Da quando l'esecutivo ha licenziato un decreto interministeriale che ha soppresso le tariffe postali agevolate di cui godevano le spedizioni del materia editoriale, il settore della stampa e delle case editrici indipendenti vive una fase di forte ridimensionamento. E’ stato calcolato che l'innalzamento delle tariffe riguarderà circa 8.000 testate giornalistiche e che, dal aprile 2010, spedire le pubblicazioni tramite le Poste costerà anche il 500% in più. Secondo alcuni editori, i costi da affrontare sarebbero ancora maggiori e peseranno per il 700% in più rispetto ad oggi. Il danno economico totale per le piccole e medie case editrici è stato calcolato in 65 milioni di euro nel 2010.
Le case editrici indipendenti, a conti fatti, avranno più di una difficoltà nel garantire spedizioni a prezzi agevolati e offerte sui cataloghi.
La casa editrice Eleuthera di Milano al momento ha sospeso le spedizioni. Sulla home page del sito si legge testualmente: “siamo spiacenti, le tariffe sono aumentate del 700% (da 0,97 a 7 euro per ogni pacco) e al momento le spedizioni sono sospese”.
Derive Approdi che ha un’ampia rete di contatti le realtà di cultura indipendente in tutto territorio nazionale parla di “un taglio che colpisce gli editori, ma anche chi compra direttamente dalle case editrici. Che rende impossibile i vantaggi della filiera corta. Che obbliga i lettori ad andarsi a cercare libri in librerie massificate che non curano i cataloghi, che danno per esauriti libri disponibili, che non tengono libri più vecchi di tre mesi... Per questo da oggi, siamo obbligati a rivedere le tariffe e a eliminare la possibilità di acquisto con contrassegno postale.”.
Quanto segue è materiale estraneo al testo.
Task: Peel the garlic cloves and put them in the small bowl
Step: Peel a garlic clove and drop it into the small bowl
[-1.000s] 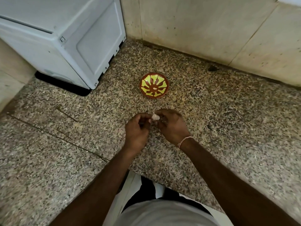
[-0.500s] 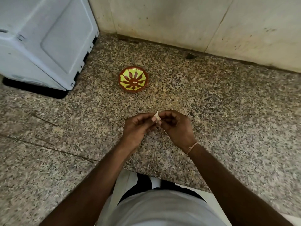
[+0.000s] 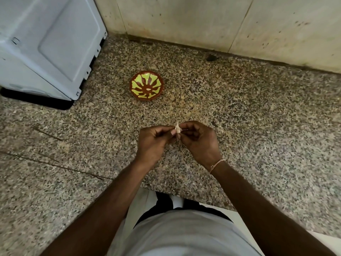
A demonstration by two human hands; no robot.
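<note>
Pinching one garlic clove (image 3: 177, 130) between them, left hand (image 3: 154, 143) and right hand (image 3: 200, 143) curl fingers around it.

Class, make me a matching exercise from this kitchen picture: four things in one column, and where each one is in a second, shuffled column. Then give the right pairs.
Things:
1. garlic clove
2. small bowl
3. white appliance
4. thread band

Places:
A. far left on the counter
B. on the right wrist
C. pinched between both hands
D. on the counter, beyond the hands

Pairs: 1-C, 2-D, 3-A, 4-B
</note>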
La redazione di BFS edizioni e la Biblioteca Franco Serantini “protestano contro questo provvedimento che metterà seriamente in crisi soprattutto le piccole realtà editoriali che vivono principalmente sulla vendita per corrispondenza, avendo visibilità ridotta nelle librerie" Sostengono "che tale provvedimento peserà enormente sullo sviluppo della cultura e dell'informazione: pensiamo a come saranno penalizzati i lettori dei piccoli centri che non hanno a disposizione le librerie! La sospensione delle tariffe agevolate avvantaggerà, infine, i grandi gruppi editoriali, penalizzando fortemente la piccola editoria di qualità e favorendo il trend monopolistico che è in atto ormai da molti anni. Tutto ciò comporterà quindi un impoverimento della proposta culturale complessiva nel nostro paese, già colpita dai tagli alla ricerca e agli enti che si occupano del patrimonio culturale (biblioteche, archivi, sovrintendenze etc.), con un'ulteriore accelerazione degli effetti della crisi economica sulle piccole imprese, mettendo a serio rischio migliaia di posti di lavoro e provocando un aumento dei prezzi, rendendo il libro un oggetto ancor meno diffuso e penalizzando tutti i cittadini”.
Intanto fioccano le proteste dal mondo editoriale che si compatta contro il provvedimento. A livello parlamentare dopo l’interpellanza di Bobba-Lupi, caduta nel vuoto, c’è da registrare anche una fronda all’interno della maggioranza che chiede di sospendere il provvedimento per dare più tempo alle organizzazioni di affrontare la questione, anche se il testo rivela più la preoccupazione nei confronti del mondo cattolico che verso il problema della salvaguardia di un approccio alla cultura che va sostenuto.
In ogni caso, una forte mobilitazione è in corso.